━━ INFORMATION SHOWN

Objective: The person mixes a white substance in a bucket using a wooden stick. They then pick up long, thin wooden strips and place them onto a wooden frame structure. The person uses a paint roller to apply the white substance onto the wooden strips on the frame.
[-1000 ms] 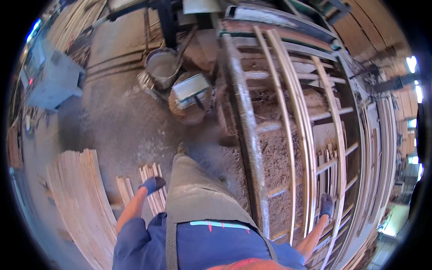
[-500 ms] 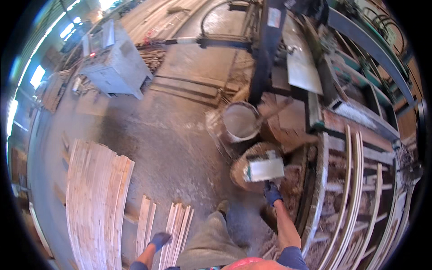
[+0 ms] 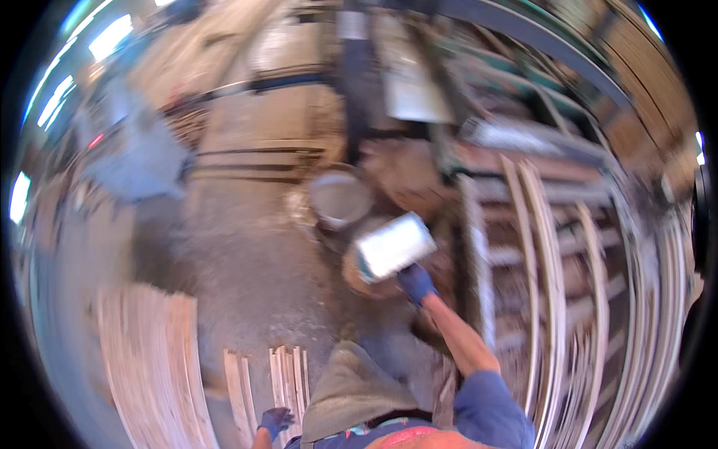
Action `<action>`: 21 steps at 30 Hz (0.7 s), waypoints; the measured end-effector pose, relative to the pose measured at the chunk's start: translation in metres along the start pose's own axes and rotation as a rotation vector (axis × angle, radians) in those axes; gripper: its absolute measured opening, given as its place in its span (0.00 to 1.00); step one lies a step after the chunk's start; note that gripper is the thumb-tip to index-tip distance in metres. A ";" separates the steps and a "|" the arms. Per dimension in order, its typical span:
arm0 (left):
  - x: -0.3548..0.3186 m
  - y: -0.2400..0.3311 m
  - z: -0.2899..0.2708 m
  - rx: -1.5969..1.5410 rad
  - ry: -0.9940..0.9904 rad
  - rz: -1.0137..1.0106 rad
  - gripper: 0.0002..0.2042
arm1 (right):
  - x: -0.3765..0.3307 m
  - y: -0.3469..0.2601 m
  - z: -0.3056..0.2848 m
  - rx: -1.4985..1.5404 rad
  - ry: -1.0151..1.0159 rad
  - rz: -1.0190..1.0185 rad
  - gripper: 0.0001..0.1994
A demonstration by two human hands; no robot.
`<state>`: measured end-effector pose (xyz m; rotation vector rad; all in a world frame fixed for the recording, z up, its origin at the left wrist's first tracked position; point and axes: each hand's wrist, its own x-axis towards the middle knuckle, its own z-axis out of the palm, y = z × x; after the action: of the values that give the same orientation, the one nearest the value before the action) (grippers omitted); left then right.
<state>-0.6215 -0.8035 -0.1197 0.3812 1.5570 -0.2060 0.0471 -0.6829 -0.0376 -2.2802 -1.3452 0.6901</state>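
My right hand, in a blue glove, is closed around the handle of a white rectangular tool with a greenish edge at its left end. The tool is tilted above a round brown container or block, covering much of its top; motion blur hides the finer detail. My left hand, also gloved, hangs low beside narrow wooden strips. Its fingers look apart, and nothing shows in them.
A bucket of greyish stuff stands just beyond the tool. Wide boards lie at the left. On my right, a metal rack carries long wood strips. A grey cabinet stands far left.
The view has swung, so the surroundings appear shifted left. The white tool, level over the round brown thing before, is now tilted and looks larger, raised in my right hand.
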 end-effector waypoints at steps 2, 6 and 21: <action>-0.012 0.032 0.027 0.034 -0.025 0.131 0.14 | -0.029 -0.022 -0.048 0.194 0.075 -0.161 0.15; 0.013 0.093 0.090 0.003 -0.095 0.416 0.15 | -0.107 0.007 -0.157 0.119 0.356 -0.252 0.14; 0.046 -0.020 0.147 0.776 -0.265 0.083 0.11 | -0.522 0.147 -0.312 0.373 0.463 0.651 0.09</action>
<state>-0.4910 -0.8702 -0.1718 0.9785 1.1475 -0.7712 0.1180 -1.2407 0.2371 -2.3444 -0.2283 0.4924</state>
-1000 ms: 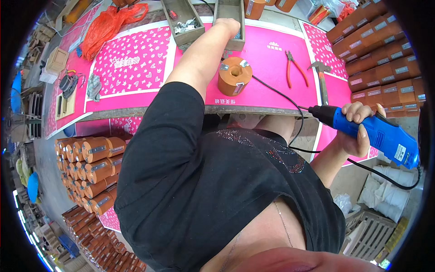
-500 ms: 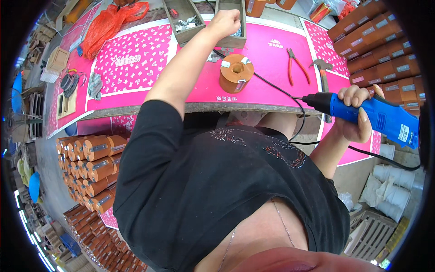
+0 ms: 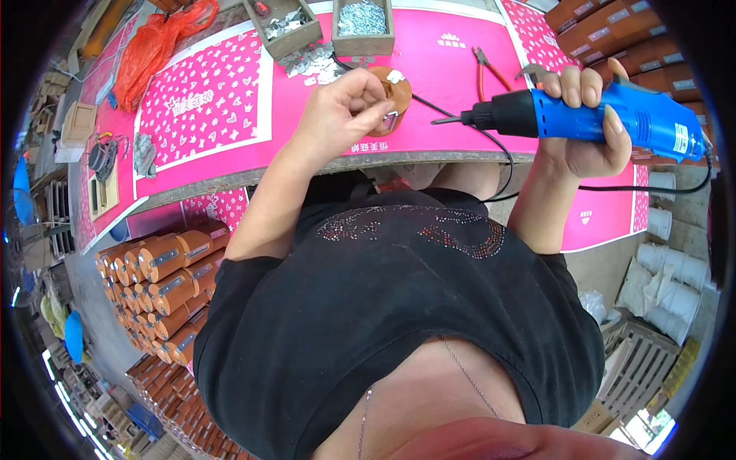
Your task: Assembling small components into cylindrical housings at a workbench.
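Note:
My right hand (image 3: 586, 130) grips a blue electric screwdriver (image 3: 652, 123) with a black nose; its bit points left toward a brown round block (image 3: 400, 88). The block stands on the pink-covered table and has small metal fittings on it. My left hand (image 3: 345, 115) is at the block's left side and partly hides it. Its thumb and fingers are pinched together by the metal fitting on the near side; anything small between them is hidden. The screwdriver's bit is apart from the block.
Behind the block are a wooden box of small silvery screws (image 3: 364, 47), a second wooden box (image 3: 295, 40) and loose metal plates (image 3: 318, 65). Red-handled pliers (image 3: 481, 80) lie to the right. Stacks of brown blocks (image 3: 165, 264) stand at left and far right. A black cable (image 3: 506, 149) trails across the table edge.
My left hand has come back from the screw box to the block, fingers now pinched. My right hand has brought the screwdriver up and left, its bit nearer the block.

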Available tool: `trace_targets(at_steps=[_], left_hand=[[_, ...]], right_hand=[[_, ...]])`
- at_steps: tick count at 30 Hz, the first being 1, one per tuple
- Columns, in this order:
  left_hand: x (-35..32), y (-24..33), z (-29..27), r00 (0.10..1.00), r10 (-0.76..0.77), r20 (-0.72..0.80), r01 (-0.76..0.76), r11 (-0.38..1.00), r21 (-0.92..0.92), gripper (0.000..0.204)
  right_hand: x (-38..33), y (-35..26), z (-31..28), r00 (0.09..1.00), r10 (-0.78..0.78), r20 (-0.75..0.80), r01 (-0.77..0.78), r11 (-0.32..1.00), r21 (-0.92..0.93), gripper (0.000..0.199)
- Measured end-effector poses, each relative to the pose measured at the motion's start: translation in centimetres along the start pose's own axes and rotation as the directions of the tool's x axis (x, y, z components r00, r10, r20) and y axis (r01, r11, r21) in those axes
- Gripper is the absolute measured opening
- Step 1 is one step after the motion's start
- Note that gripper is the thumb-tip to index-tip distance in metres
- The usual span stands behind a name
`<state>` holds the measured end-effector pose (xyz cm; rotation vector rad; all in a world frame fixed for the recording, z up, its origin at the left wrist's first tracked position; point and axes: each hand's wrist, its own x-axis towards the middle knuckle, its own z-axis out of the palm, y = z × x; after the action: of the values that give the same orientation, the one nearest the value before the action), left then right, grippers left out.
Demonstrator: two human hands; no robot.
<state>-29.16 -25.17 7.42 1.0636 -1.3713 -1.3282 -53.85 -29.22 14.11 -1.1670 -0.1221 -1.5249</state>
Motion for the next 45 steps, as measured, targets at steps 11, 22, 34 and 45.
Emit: trace_targets(at_steps=[11, 22, 34, 45], left_hand=[[-1.3, -1.4, 1.5, 0.947, 0.321, -0.028, -0.31, 0.931, 0.194, 0.01], [-1.7, -0.5, 1.6, 0.967, 0.253, 0.021, -0.252, 0.945, 0.207, 0.009], [-1.9, -0.3, 1.4, 0.943, 0.16, 0.293, -0.214, 0.963, 0.162, 0.01], [-2.5, -1.5, 1.3, 0.929, 0.016, 0.37, 0.039, 0.99, -0.139, 0.008]], right_hand=[[-0.3, 1.7, 0.8, 0.996, 0.004, 0.088, 0.002, 0.998, -0.068, 0.053], [-0.3, 1.8, 1.2, 0.97, 0.033, 0.242, 0.005, 0.988, -0.156, 0.06], [0.1, 0.6, 2.7, 0.904, 0.075, 0.421, -0.038, 0.995, -0.095, 0.071], [-0.2, 1.0, 2.4, 0.846, 0.122, 0.519, -0.089, 0.992, -0.088, 0.071]])
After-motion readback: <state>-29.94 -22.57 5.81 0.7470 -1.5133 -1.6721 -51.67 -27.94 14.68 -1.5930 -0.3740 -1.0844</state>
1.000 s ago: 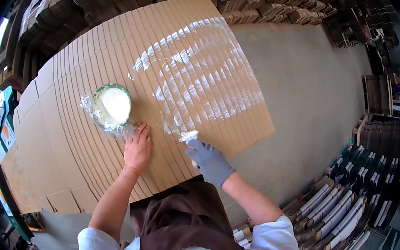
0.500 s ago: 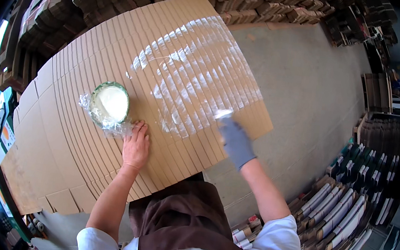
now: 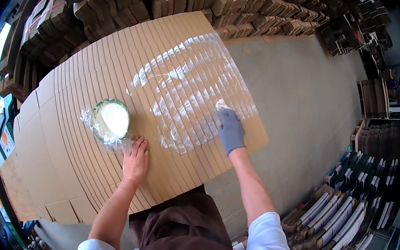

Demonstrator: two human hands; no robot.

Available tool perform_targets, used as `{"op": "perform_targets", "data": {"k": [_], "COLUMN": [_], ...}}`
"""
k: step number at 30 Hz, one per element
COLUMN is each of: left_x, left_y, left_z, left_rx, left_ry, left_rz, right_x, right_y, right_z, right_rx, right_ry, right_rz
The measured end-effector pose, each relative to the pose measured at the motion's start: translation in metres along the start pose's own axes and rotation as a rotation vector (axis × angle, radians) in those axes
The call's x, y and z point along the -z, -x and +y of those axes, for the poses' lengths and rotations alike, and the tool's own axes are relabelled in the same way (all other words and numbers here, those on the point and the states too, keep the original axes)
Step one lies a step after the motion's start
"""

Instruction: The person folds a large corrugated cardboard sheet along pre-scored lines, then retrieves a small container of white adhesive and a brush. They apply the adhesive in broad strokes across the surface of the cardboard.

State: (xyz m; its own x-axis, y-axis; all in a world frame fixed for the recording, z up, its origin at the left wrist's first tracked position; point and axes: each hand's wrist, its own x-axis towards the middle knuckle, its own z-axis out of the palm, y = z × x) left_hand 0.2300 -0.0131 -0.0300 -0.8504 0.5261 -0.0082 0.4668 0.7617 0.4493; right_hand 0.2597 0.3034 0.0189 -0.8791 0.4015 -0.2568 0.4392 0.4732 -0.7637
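Green-rimmed bowl (image 3: pixel 95 124) of white paste (image 3: pixel 115 117) sits on overlapped cardboard sheets (image 3: pixel 74 109). Right of bowl: streaks, patchy; coating looks partial. Left of bowl: bare. 2 hands: left hand (image 3: pixel 135 161) flat, open, below bowl; gloved right hand (image 3: pixel 231 131) grips brush (image 3: pixel 220 104), right of bowl.

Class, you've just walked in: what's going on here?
A person is working over overlapping cardboard sheets. The gloved right hand grips a white-tipped tool, perhaps a brush, at the white streaks across the sheets. The bare left hand rests on the cardboard, close to a green-rimmed bowl holding white material.
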Motion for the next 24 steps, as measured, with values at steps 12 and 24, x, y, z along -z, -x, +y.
{"op": "perform_targets", "data": {"k": [12, 24], "left_x": [-0.004, 0.004], "left_y": [-0.005, -0.008], "left_z": [-0.002, 0.010], "left_rx": [0.013, 0.029], "left_ry": [-0.027, -0.041], "left_rz": [-0.005, -0.016], "right_x": [-0.021, -0.036], "right_y": [-0.021, -0.126], "right_z": [-0.019, -0.018], "right_rx": [0.254, 0.490], "right_ry": [-0.078, 0.162], "right_rz": [-0.192, -0.096]}}
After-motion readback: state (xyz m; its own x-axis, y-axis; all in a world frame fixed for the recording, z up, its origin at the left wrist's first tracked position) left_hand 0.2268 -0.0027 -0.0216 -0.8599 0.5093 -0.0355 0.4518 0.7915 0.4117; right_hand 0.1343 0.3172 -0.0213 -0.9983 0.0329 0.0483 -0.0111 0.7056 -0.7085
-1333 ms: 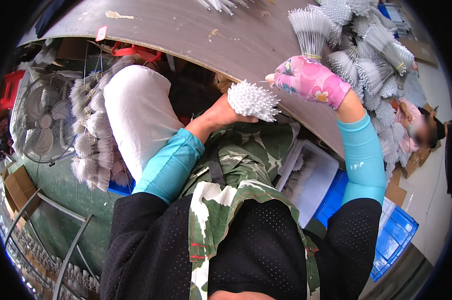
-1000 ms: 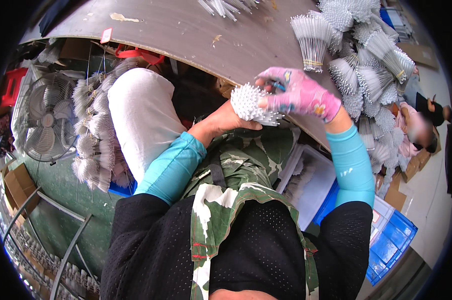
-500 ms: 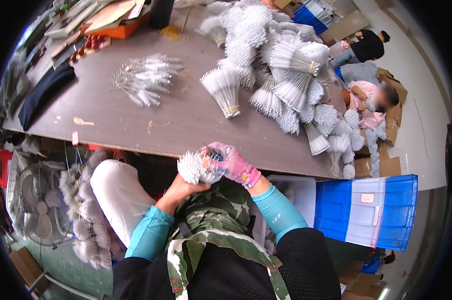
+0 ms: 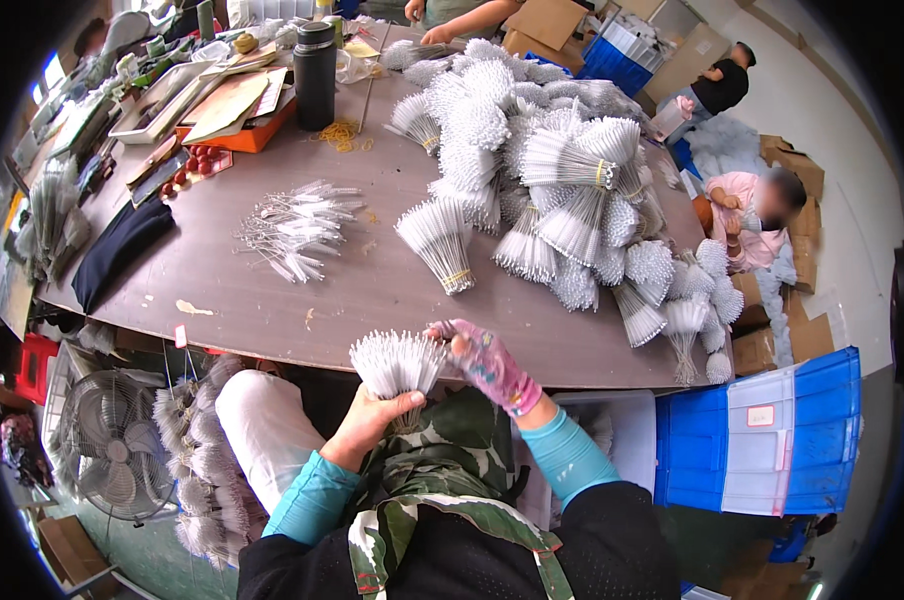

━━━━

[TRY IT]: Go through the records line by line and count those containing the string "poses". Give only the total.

[SOLVED PROBLEM]: 2